Exercise requirements
Nothing but a full, exact copy of the data is needed.

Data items

============

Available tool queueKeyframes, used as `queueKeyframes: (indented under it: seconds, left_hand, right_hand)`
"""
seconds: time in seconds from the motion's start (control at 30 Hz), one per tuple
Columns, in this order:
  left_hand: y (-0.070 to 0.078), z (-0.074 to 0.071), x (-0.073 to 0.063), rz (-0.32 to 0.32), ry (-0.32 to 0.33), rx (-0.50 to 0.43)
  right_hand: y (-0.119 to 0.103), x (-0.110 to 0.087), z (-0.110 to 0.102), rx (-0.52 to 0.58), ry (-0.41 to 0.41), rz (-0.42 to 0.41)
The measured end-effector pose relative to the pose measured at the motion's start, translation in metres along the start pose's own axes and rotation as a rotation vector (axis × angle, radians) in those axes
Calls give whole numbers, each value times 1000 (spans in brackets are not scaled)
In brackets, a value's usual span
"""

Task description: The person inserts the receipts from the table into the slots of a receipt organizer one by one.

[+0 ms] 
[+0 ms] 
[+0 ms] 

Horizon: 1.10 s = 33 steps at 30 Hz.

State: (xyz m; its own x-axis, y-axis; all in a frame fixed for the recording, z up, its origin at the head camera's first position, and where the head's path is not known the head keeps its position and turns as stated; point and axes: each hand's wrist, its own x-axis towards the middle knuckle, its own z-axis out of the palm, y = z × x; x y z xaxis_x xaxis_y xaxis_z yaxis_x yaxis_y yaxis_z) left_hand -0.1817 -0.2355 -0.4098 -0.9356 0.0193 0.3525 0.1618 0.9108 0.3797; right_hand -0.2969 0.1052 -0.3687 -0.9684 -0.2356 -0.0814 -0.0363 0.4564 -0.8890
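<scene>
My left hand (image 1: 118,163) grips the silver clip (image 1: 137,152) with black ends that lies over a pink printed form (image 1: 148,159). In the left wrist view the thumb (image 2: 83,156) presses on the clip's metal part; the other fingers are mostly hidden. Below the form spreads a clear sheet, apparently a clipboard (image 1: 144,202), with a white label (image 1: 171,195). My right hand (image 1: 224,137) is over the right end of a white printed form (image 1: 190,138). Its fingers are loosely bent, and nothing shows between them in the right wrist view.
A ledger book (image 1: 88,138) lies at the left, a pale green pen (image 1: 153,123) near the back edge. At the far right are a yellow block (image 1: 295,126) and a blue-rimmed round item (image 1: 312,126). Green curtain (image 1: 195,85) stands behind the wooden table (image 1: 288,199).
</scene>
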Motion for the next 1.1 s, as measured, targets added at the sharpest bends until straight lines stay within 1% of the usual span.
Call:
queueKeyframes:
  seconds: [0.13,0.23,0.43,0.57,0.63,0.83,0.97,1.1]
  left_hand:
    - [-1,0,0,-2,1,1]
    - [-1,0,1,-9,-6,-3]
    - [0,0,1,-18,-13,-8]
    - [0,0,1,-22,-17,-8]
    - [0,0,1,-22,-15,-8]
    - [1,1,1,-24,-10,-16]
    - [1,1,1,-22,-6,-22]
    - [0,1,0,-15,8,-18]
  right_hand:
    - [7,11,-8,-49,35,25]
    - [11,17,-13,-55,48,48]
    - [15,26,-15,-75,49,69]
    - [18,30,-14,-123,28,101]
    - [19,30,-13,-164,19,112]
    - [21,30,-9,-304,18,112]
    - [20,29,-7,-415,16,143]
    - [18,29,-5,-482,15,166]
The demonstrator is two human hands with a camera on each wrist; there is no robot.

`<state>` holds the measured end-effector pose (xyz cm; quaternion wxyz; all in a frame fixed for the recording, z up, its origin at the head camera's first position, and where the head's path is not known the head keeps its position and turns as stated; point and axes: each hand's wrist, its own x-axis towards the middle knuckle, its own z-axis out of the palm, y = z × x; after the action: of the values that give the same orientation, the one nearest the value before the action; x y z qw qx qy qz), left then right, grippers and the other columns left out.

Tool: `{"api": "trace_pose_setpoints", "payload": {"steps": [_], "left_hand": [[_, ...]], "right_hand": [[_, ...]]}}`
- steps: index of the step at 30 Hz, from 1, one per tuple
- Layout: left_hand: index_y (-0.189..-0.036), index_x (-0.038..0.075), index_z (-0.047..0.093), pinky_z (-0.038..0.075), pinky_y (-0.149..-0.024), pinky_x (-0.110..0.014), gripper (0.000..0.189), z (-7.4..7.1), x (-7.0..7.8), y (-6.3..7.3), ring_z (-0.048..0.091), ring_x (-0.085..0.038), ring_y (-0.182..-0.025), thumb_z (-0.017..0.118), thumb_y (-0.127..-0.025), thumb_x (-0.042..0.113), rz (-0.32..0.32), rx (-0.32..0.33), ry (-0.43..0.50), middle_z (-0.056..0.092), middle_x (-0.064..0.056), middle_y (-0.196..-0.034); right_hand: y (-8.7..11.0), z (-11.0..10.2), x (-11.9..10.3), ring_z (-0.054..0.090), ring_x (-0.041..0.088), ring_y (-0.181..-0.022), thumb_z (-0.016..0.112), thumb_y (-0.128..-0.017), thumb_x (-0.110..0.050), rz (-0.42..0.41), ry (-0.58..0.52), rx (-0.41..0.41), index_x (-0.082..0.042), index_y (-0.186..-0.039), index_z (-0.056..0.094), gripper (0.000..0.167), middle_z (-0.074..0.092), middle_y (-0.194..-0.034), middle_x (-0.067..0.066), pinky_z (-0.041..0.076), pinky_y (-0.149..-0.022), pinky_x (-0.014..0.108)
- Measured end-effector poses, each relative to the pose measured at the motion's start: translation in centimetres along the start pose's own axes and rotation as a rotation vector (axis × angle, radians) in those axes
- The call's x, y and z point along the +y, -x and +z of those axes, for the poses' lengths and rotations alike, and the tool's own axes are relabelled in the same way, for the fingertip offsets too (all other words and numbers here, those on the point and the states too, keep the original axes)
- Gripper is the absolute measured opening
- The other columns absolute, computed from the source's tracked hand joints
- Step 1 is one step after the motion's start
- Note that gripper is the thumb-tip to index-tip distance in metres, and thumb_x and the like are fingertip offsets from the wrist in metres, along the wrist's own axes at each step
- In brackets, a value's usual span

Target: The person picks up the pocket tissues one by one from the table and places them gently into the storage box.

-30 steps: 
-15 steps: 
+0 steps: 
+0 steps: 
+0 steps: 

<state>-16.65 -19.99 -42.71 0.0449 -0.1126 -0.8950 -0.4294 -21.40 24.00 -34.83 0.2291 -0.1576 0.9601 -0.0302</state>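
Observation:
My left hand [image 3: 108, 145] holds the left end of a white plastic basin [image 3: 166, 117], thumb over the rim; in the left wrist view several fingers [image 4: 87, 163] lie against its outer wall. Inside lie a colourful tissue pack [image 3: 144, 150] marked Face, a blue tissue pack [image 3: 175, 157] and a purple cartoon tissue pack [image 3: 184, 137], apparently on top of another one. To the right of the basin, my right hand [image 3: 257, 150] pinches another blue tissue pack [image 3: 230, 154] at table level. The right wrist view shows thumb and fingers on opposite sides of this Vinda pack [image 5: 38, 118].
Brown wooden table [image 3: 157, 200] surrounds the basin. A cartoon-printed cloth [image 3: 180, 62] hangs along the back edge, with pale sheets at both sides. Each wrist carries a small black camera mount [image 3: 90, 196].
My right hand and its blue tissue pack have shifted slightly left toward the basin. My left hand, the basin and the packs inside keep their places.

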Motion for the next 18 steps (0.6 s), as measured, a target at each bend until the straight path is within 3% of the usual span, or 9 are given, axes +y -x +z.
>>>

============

Response
Available tool queueKeyframes, used as `queueKeyframes: (indented under it: seconds, left_hand, right_hand)`
"""
seconds: time in seconds from the motion's start (control at 30 Hz), one per tuple
Columns, in this order:
  left_hand: y (-0.070 to 0.078), z (-0.074 to 0.071), x (-0.073 to 0.063), rz (-0.32 to 0.32), ry (-0.32 to 0.33), rx (-0.50 to 0.43)
  right_hand: y (-0.119 to 0.103), x (-0.110 to 0.087), z (-0.110 to 0.102), rx (-0.52 to 0.58), ry (-0.41 to 0.41), rz (-0.42 to 0.41)
The measured end-effector pose relative to the pose measured at the motion's start, translation in metres along the start pose's own axes and rotation as a rotation vector (axis × angle, radians) in those axes
Calls give whole numbers, each value times 1000 (spans in brackets are not scaled)
In brackets, a value's usual span
"""

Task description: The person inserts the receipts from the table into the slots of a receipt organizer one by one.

[+0 ms] 
[+0 ms] 
[+0 ms] 

Horizon: 1.10 s = 33 steps at 30 Hz.

State: (xyz m; its own x-axis, y-axis; all in a frame fixed for the recording, z up, its origin at the head camera's first position, and where the head's path is not known the head keeps its position and turns as stated; point and axes: each hand's wrist, its own x-axis towards the middle knuckle, its own z-axis out of the palm, y = z × x; x y z xaxis_x xaxis_y xaxis_z yaxis_x yaxis_y yaxis_z) left_hand -0.1817 -0.2355 -0.4098 -0.9356 0.0193 0.3525 0.1618 0.9108 0.3797; right_hand -0.2969 0.1052 -0.3687 -0.9684 -0.2356 -0.0814 -0.0363 0.4564 -0.8890
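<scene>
My left hand (image 1: 118,163) grips the silver clip (image 1: 137,152) with black ends that lies over a pink printed form (image 1: 148,159). In the left wrist view the thumb (image 2: 83,156) presses on the clip's metal part; the other fingers are mostly hidden. Below the form spreads a clear sheet, apparently a clipboard (image 1: 144,202), with a white label (image 1: 171,195). My right hand (image 1: 224,137) is over the right end of a white printed form (image 1: 190,138). Its fingers are loosely bent, and nothing shows between them in the right wrist view.
A ledger book (image 1: 88,138) lies at the left, a pale green pen (image 1: 153,123) near the back edge. At the far right are a yellow block (image 1: 295,126) and a blue-rimmed round item (image 1: 312,126). Green curtain (image 1: 195,85) stands behind the wooden table (image 1: 288,199).
</scene>
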Motion for the next 1.1 s, as measured, targets added at the sharpest bends until straight lines stay within 1% of the usual span.
Call:
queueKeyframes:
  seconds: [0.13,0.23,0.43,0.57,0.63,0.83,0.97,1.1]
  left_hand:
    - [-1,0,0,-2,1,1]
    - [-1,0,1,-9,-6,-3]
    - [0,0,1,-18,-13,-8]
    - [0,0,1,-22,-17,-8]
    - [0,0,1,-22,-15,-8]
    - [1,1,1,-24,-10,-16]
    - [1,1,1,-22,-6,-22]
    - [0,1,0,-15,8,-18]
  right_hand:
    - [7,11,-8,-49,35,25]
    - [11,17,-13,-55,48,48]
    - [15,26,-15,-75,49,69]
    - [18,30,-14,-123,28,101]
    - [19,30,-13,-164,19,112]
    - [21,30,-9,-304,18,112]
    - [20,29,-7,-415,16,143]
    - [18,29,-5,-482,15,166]
The demonstrator is two human hands with a camera on each wrist; there is no robot.

`<state>` holds the measured end-effector pose (xyz cm; quaternion wxyz; all in a frame fixed for the recording, z up, its origin at the head camera's first position, and where the head's path is not known the head keeps its position and turns as stated; point and axes: each hand's wrist, its own x-axis towards the middle knuckle, its own z-axis out of the palm, y = z × x; after the action: of the values that give the same orientation, the one nearest the value before the action; x y z qw qx qy qz), left then right, grippers and the other columns left out.

Tool: `{"api": "trace_pose_setpoints", "payload": {"steps": [_], "left_hand": [[_, ...]], "right_hand": [[_, ...]]}}`
- steps: index of the step at 30 Hz, from 1, one per tuple
- Layout: left_hand: index_y (-0.189..-0.036), index_x (-0.038..0.075), index_z (-0.047..0.093), pinky_z (-0.038..0.075), pinky_y (-0.149..-0.024), pinky_x (-0.110..0.014), gripper (0.000..0.189), z (-7.4..7.1), x (-7.0..7.8), y (-6.3..7.3), ring_z (-0.048..0.091), ring_x (-0.085..0.038), ring_y (-0.182..-0.025), thumb_z (-0.017..0.118), thumb_y (-0.127..-0.025), thumb_x (-0.042..0.113), rz (-0.32..0.32), rx (-0.32..0.33), ry (-0.43..0.50), middle_z (-0.056..0.092), middle_x (-0.064..0.056), middle_y (-0.196..-0.034); right_hand: y (-8.7..11.0), z (-11.0..10.2), x (-11.9..10.3), ring_z (-0.054..0.090), ring_x (-0.041..0.088), ring_y (-0.181..-0.022), thumb_z (-0.016..0.112), thumb_y (-0.128..-0.017), thumb_x (-0.110..0.050), rz (-0.42..0.41), ry (-0.58..0.52), rx (-0.41..0.41), index_x (-0.082..0.042), index_y (-0.186..-0.039), index_z (-0.056..0.094), gripper (0.000..0.167), middle_z (-0.074..0.092), middle_y (-0.194..-0.034), middle_x (-0.067..0.066), pinky_z (-0.041..0.076), pinky_y (-0.149..-0.022), pinky_x (-0.014..0.108)
- Measured end-effector poses, each relative to the pose measured at the motion's start: translation in centimetres along the start pose's own axes and rotation as a rotation vector (axis × angle, radians) in those axes
- The call's x, y and z point along the +y, -x and +z of those axes, for the poses' lengths and rotations alike, and the tool's own axes are relabelled in the same way, for the fingertip offsets too (all other words and numbers here, those on the point and the states too, keep the original axes)
- Gripper is the absolute measured opening
- The other columns absolute, computed from the source's tracked hand joints
- Step 1 is one step after the motion's start
- Note that gripper is the thumb-tip to index-tip distance in metres, and thumb_x and the like are fingertip offsets from the wrist in metres, along the wrist's own axes at each step
- In brackets, a value's usual span

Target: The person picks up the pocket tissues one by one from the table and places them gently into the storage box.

-30 steps: 
-15 steps: 
+0 steps: 
+0 steps: 
+0 steps: 

<state>-16.65 -19.99 -42.71 0.0449 -0.1126 -0.8950 -0.4294 -21.40 24.00 -34.83 0.2291 -0.1576 0.9601 -0.0302</state>
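Observation:
My left hand [image 3: 108, 145] holds the left end of a white plastic basin [image 3: 166, 117], thumb over the rim; in the left wrist view several fingers [image 4: 87, 163] lie against its outer wall. Inside lie a colourful tissue pack [image 3: 144, 150] marked Face, a blue tissue pack [image 3: 175, 157] and a purple cartoon tissue pack [image 3: 184, 137], apparently on top of another one. To the right of the basin, my right hand [image 3: 257, 150] pinches another blue tissue pack [image 3: 230, 154] at table level. The right wrist view shows thumb and fingers on opposite sides of this Vinda pack [image 5: 38, 118].
Brown wooden table [image 3: 157, 200] surrounds the basin. A cartoon-printed cloth [image 3: 180, 62] hangs along the back edge, with pale sheets at both sides. Each wrist carries a small black camera mount [image 3: 90, 196].
My right hand and its blue tissue pack have shifted slightly left toward the basin. My left hand, the basin and the packs inside keep their places.
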
Motion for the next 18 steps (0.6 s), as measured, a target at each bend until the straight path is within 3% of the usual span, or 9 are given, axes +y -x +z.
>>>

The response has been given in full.